§ DIRECTIONS FOR THIS TASK:
Find and copy each line in the material below where the string "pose" occurs.

§ INFORMATION SHOWN:

-=-=-=-=-

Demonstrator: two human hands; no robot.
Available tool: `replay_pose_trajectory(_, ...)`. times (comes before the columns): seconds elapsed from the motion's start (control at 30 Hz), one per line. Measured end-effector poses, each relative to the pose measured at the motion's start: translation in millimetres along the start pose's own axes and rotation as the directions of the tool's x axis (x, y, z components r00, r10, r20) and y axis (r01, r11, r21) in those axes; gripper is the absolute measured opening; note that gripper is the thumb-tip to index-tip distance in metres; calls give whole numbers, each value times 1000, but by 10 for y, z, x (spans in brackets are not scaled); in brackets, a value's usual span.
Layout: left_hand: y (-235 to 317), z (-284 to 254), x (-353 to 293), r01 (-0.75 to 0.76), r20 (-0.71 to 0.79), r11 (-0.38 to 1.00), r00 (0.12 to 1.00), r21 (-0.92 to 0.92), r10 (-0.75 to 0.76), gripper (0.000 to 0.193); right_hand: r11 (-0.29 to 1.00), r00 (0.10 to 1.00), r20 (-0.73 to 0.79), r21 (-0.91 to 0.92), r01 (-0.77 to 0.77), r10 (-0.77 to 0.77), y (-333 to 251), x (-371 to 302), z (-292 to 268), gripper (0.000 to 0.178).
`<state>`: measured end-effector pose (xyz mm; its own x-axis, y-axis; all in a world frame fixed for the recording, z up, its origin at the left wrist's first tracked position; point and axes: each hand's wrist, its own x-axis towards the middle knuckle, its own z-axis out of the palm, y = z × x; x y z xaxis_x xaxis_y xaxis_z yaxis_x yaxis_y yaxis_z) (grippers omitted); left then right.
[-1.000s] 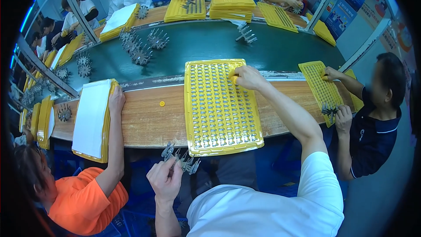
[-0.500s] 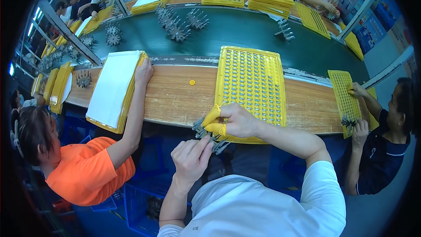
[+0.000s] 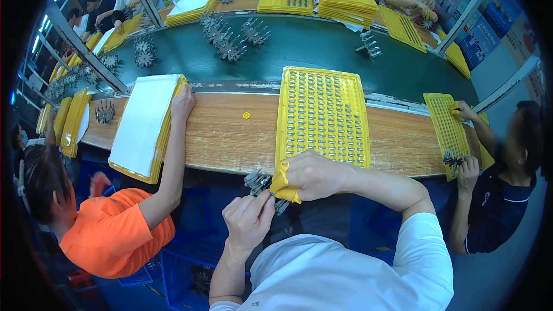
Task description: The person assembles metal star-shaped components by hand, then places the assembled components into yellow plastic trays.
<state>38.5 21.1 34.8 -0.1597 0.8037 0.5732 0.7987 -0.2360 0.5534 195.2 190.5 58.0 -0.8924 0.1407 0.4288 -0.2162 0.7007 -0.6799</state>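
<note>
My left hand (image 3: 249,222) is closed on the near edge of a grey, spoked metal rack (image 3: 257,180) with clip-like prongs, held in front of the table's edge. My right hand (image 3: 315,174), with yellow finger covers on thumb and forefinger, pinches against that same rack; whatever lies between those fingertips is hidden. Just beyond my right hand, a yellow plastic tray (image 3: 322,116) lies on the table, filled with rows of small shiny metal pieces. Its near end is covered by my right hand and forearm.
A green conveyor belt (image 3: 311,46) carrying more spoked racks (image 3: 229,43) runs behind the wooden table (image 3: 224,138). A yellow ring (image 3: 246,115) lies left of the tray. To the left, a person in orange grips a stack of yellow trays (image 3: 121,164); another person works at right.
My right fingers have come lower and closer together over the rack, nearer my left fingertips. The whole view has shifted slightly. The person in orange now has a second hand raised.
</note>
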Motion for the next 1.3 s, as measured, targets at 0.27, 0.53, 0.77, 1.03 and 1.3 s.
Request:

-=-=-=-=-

§ REPLY TO THE TASK:
Available tool: `replay_pose_trajectory(_, ...)`. times (comes before the columns): seconds elapsed from the motion's start (control at 30 Hz), one per line. Measured end-effector poses, each relative to the pose measured at the motion's start: translation in millimetres along the start pose's own axes and rotation as the directions of the tool's x axis (x, y, z components r00, r10, r20) and y axis (r01, r11, r21) in those axes; gripper is the absolute measured opening; note that gripper is the thumb-tip to index-tip distance in metres; calls give whole numbers, each value times 1000, but by 10 for y, z, x (spans in brackets are not scaled); in brackets, a value's usual span.
`<state>`: measured end-effector pose (xyz mm; its own x-axis, y-axis; all in a world frame fixed for the recording, z up, its origin at the left wrist's first tracked position; point and axes: each hand's wrist, its own x-axis towards the middle knuckle, its own z-axis out of the palm, y = z × x; x y z xaxis_x xaxis_y xaxis_z yaxis_x yaxis_y yaxis_z) (grippers omitted); left then right.

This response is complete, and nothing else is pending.